Guillaume Gamblin, Paris, janvier 2007

Cun du Larzac - une activité de formation

C’est la diversité des thématiques qui s’entrecroisent étroitement au Cun qui frappe d’abord et en fait un lieu et une expérience littéralement « foisonnant », tout en respectant une unité d’histoire et de valeurs fondatrices. Pour mieux comprendre cette diversité, nous avons choisi de présenter les activités du Cun comme pôle de formation.

Mots clefs : Théorie de la non-violence | Education à la non-violence | Organisation non-violente | Former de nouveaux acteurs de paix | Soutenir l'organisation de sociétés civiles locales | Apprendre une culture de paix | Promouvoir une culture de paix | Eduquer à la prévention des conflits | France

I. Plusieurs étapes de développement

A. La formation militante.

Dès ses débuts l’une des activités du Cun a été la formation à la non-violence. Formation militante dans ses buts (donner des outils de combat non-violent aux personnes engagées dans des luttes sociales) comme dans ses racines (l’expérience militante acquise sur le tas par ceux qui la prodiguent) et ses moyens (très précaires). Cette formation est dès le départ essentielle en ce qu’elle contribue à faire du Cun un pôle de diffusion de la non-violence, de manière concrète. Des groupes de militants non-violents viennent sur place suivre des stages de formation sur des thèmes tels que la désobéissance civile, la défense populaire non-violente, etc…
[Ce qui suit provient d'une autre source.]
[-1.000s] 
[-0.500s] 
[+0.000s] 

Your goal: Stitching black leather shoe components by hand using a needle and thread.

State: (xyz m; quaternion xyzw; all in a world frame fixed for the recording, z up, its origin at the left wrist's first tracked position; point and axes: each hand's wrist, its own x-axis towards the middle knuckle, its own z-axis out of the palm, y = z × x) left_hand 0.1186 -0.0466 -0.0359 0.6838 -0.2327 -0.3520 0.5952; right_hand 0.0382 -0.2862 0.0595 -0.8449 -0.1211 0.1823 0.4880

B. Une dimension internationale.

La seconde partie des années 80 connaît en France un essoufflement général du militantisme. En conséquence la demande de formation se raréfie elle aussi. Mais dans le même temps des demandes de plus en plus nombreuses venant d’autres pays viennent équilibrer ce secteur de l’activité du Cun. A partir de 1985 et durant toute la décennie qui suit, Hervé Ott fait de nombreux voyages de formation à la non-violence et à la résolution des conflits dans des pays du Sud. Il se rend principalement en Nouvelle-Calédonie, où il intervient à 8 reprises auprès de mouvements d’émancipation kanak, ainsi qu’au Maghreb (Maroc, Algérie), au Liban, au Sénégal ou encore au Tchad. A partir de 1987 se développent de plus en plus les relations avec le Maghreb, et de nombreux stagiaires viennent de cette région pour suivre des formations au Cun. En 1993, 94, 95, sont organisés au Cun des stages sur la non-violence dans les luttes pour les droits humains, à destination de militants des pays du Sud. L’impact de ces formations est difficilement mesurable, il est qualitatif et se traduit principalement par des modifications dans l’organisation des mouvements et des stratégie qu’ils emploient. Mais d’une manière générale l’impact est d’autant plus important que l’initiative et la demande de formation viennent des mouvements eux-mêmes, et pas d’une proposition du Cun.

C. Le secteur social

Dans le même temps en France, une mutation de la demande de formation à la non-violence s’est déroulée, on pourrait dire que celle-ci est passée – partiellement - du secteur politique et militant au secteur social. Cela se traduit pour le Cun, à partir du milieu des années 90, par des interventions auprès de travailleurs sociaux, sur des thèmes tels que les conflits interpersonnels et interculturels. Il s’agit de travailler sur ses émotions et ses réactions face aux situations vécues comme violentes, pour pouvoir à son tour influer sainement sur le milieu d’intervention. Interventions fréquentes en banlieue parisienne entre autres, sur la question des violences sociales, auprès de MJC, d’éducateurs, assistants sociaux, gardiens d’immeubles, policiers, etc… En tout, plus de deux cent personnes ont été formées dans ce cadre depuis 1995. Cela a conduit les formateurs du Cun a travailler en profondeur sur la médiation interpersonnelle, interculturelle, et la dynamique et le fonctionnement des groupes notamment. Cette expérience sociale a sans doute constitué un pas essentiel vers les nouvelles orientations de son activité de formation actuelle.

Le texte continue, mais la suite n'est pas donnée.